Por un lado, porque ninguna otra economía hay más dependiente de la pesca que la gallega. Por otro, porque el vínculo histórico de Galicia con los caladeros de Gran Sol y de Malvinas es tan extenso y fructífero que cualquier retroceso en estas aguas, en forma de recortes o aranceles, tiene siempre consecuencias nefastas. Casi 80 barcos gallegos faenan en Gran Sol y una veintena en Malvinas, cruciales para el sostén de nuestra esencial industria pesquera.

Son muchos los agravios que acumulan nuestros pescadores. Y así siempre, lo que evidencia más de lo mismo: el escaso peso de España para hacerse valer de una vez por todas, condenada a contener el aliento en cada negociación, en cada reparto, siempre a expensas de jugárselo todo en la prórroga. En el año 1986, cuando España se adhirió a la entonces Comunidad Económica Europea, cinco países ya habían forjado los cimientos no solo de la Política Pesquera Común (PPC), sino del llamado criterio de estabilidad relativa. En base a las capturas de los seis años anteriores (a 1983, cuando lo alcanzaron), establecieron unas ratios de cupos que han beneficiado históricamente a Francia, Dinamarca, Bélgica (la flota más rentable de la UE, pese a tener menos de 70 buques operativos), Alemania y Reino Unido. Francia logró, por ejemplo, mantener el acceso dentro de las aguas territoriales británicas (entre las 6 y las 12 millas), que ha podido blindar con el Brexit. A España, entonces con una cuarta parte de toda la capacidad instalada del continente, se le asignaron el 7% de las posibilidades de pesca; las mismas que a los daneses, por cierto, con casi cuatro veces menos arqueo bruto. Una situación de partida que ningún inquilino de Moncloa se ha atrevido nunca a cuestionar en Bruselas. Lo ocurrido en estas tres décadas no es sino el reflejo de la incapacidad, cuando no inmovilismo, de nuestros dirigentes políticos, que se ha venido repitiendo desde entonces, ya que España ha sido incapaz de variarlas.
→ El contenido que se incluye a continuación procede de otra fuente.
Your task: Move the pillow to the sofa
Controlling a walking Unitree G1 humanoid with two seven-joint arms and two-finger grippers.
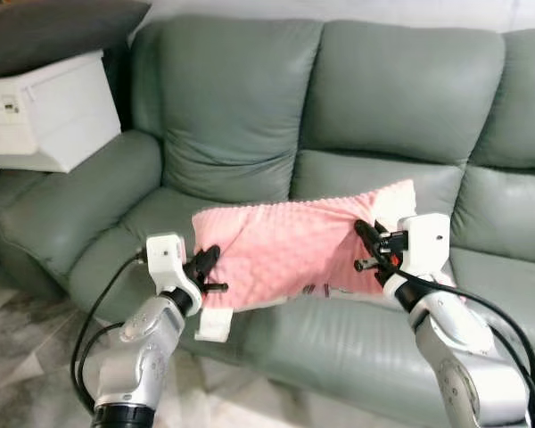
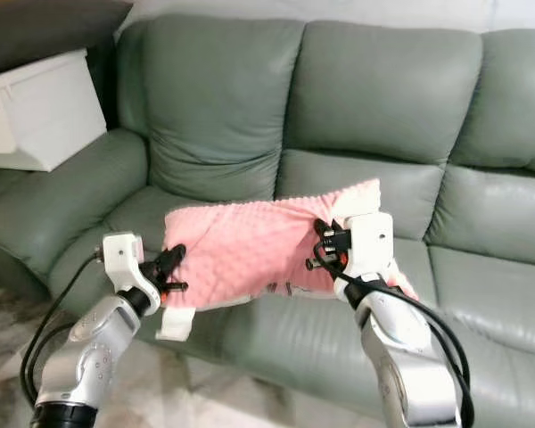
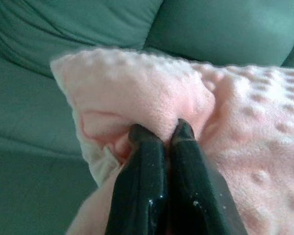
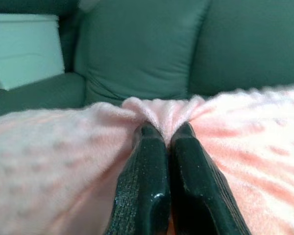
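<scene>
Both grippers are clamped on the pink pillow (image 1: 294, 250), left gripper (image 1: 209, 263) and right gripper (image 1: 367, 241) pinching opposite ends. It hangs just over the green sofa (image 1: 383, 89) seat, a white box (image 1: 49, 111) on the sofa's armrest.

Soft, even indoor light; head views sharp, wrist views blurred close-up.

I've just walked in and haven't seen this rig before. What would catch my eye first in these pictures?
The pink dotted pillow stands out, stretched between the two arms just over the front of the grey-green sofa. The left gripper pinches its left end and the right gripper its right end, both with jaws shut on the fabric. A white box sits on the sofa's left armrest.
</scene>
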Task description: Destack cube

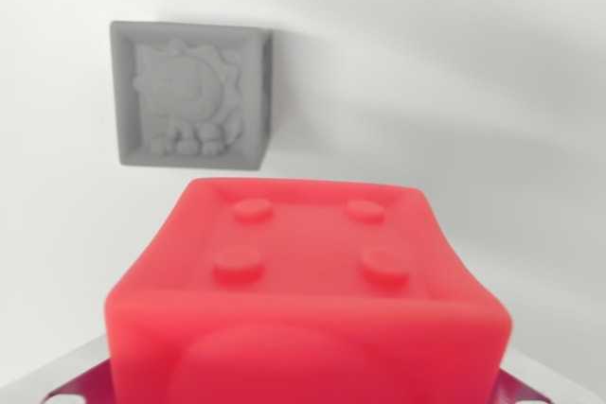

Con todo, el pacto del Brexit, con ser perjudicial para nuestros intereses, claro está, lo es mucho más para otros países que salen peor parados, como Dinamarca, Países Bajos o Irlanda. De ahí que ahora hasta parezca probable que para compensar ese mayor daño, los Estados que otrora se garantizaron el mejor trozo del pastel, y que recurrentemente se han negado durante tres décadas a modificar el criterio de estabilidad relativa para hacer justicia con España, soliciten ahora un cambio del mismo pero para su propio provecho. Esto es, habrá que ver cómo se ajusta la estabilidad relativa dentro de los otros veintisiete países a partir de marzo, cuando se fijen los cupos en Gran Sol. El riesgo sería mayúsculo si nuestro país no defiende con firmeza y determinación, con políticas proactivas, con todas las garantías, al sector pesquero. Madrid debe tenerlo claro y nuestros Gobiernos están obligados a hacer mucho más.